Say ‘yes’ to the Lord and have conviction behind it

Bishop Anthony B. Taylor

Bishop Anthony B. Taylor delivered this homily Oct. 11 for Vocations Awareness Sunday.

Given today’s readings, today has been designated Vocations Awareness Sunday and so it is a good opportunity to share with you some of my excitement about the priesthood, religious life and the other ministries in the Church.

In today’s Gospel Jesus tells the rich young man: In addition to keeping the commandments, “there is one more thing you must do. Go and sell what you have and give to the poor; you will then have treasure in heaven. After that, come and follow me.” The young man went away sad because that was more than he was willing to do.

But if young men could also see the joy of priesthood and how far that joy exceeds the challenges, we would be flooded with applicants.
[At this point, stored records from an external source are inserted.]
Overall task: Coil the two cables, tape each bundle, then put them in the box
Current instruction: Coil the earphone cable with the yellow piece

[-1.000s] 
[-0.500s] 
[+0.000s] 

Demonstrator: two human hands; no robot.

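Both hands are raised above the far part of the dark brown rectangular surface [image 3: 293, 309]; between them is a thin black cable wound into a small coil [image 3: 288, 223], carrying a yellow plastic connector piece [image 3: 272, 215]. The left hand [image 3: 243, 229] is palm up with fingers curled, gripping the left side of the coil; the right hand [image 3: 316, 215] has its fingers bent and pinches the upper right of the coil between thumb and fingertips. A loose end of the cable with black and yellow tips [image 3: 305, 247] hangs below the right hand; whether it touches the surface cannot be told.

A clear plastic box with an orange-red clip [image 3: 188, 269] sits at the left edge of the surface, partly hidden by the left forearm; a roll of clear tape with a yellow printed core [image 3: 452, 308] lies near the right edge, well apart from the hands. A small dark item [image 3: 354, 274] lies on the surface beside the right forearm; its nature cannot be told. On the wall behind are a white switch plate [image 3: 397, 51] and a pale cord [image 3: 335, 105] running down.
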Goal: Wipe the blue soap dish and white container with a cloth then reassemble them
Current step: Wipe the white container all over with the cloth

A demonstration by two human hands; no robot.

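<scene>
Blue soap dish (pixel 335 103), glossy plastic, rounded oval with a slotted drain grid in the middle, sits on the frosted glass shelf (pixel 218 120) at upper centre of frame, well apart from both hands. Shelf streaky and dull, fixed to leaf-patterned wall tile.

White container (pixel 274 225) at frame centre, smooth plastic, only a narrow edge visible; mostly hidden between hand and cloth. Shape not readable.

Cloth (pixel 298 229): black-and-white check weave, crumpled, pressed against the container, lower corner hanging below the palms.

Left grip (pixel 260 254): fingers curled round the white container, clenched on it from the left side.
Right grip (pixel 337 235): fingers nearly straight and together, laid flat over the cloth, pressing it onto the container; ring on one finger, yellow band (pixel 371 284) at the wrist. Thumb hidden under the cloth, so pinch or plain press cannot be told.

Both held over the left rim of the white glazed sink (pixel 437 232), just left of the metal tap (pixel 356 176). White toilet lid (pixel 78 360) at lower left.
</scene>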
I have known a number of people like him, men who may have been called to be priests, but who for whatever reason did not respond — including some who carry a feeling of having missed their calling for the rest of their life. Usually they end up serving Christ in another way.

I myself experienced Jesus’ call in my life, and I have tried to respond to it as fully and faithfully as I can. For me this call was a gradual thing and the story begins in childhood and is too long to recount here. But when I was in high school the Lord impressed upon my heart quite vividly the truth that love was the only real answer to most of the problems in our world.

Because of my faith I became more involved in my parish and began praying more. I started doing things to help people — to put Jesus’ love in action. For instance, I tried to reach out to shy and unpopular fellow students, to make them feel accepted and help them feel good about themselves. I became very vocal about social and moral issues that were leading our country and my fellow students away from what Jesus would want — especially at that time issues like Civil Rights, the Vietnam War, ecology and immigration (even then!) and the sexual revolution and abortion, all things that destroy the human soul.

Gradually, through putting my faith into action, I realized that Jesus was drawing me to himself and asking me whether I was willing to be “all in.” And by my sophomore year at the University of Oklahoma, I was finally ready to say “yes.”

I entered seminary 41 years ago, and I can tell you with all my heart that saying “yes” to the Lord was the best decision I have ever made in my entire life. The rich young man in our Gospel went away sad; he still had his money, but he had nothing to live for, no real purpose in life. Following Christ has made my life a really exciting adventure. I can look back over year after year filled with beautiful, touching moments and some sad but powerful moments — the Oklahoma City bombing, I had two of those funerals.

The joy of helping bring a couple back from the brink of divorce, only to discover that Christ had used me to help them fall more deeply back in love than they had been the day they were married. No doctor can heal the hurts that Jesus has healed through me — I have seen grown men weep as the burden of guilt of many regrets is lifted off heaving shoulders in forgiveness. I have visited families that long ago had strayed from the Church and then felt the thrill of seeing them begin to come to Mass again.

I sometimes think that if word ever got out about this side of the priesthood — and I don’t deny that there are also many challenges, after all, Jesus did say, “Take up your cross and follow me.” But if young men could also see the joy of priesthood and how far that joy exceeds the challenges, we would be flooded with applicants. We wouldn’t just have 44 seminarians, we’d have 144.

The rich young man felt a stirring in his heart when he heard Jesus’ invitation to leave everything and follow him, but he said “No” and went away sad. Do you feel a stirring in your heart? Can you see that love is the solution to most of the problems in our world? And that Jesus is the source of that love?

The Lord has a specific role for each of us in his plan. For some it is a call to a religious vocation. For most of you it is marriage and parenting and a call to bring the Good News to others in your secular employment. Is it more than you are willing to do? How complete is your “Yes” to the Lord? How well do you know him? Where are you still saying “No”?

Learn from the rich young man. There’s no reason for you to go away sad too.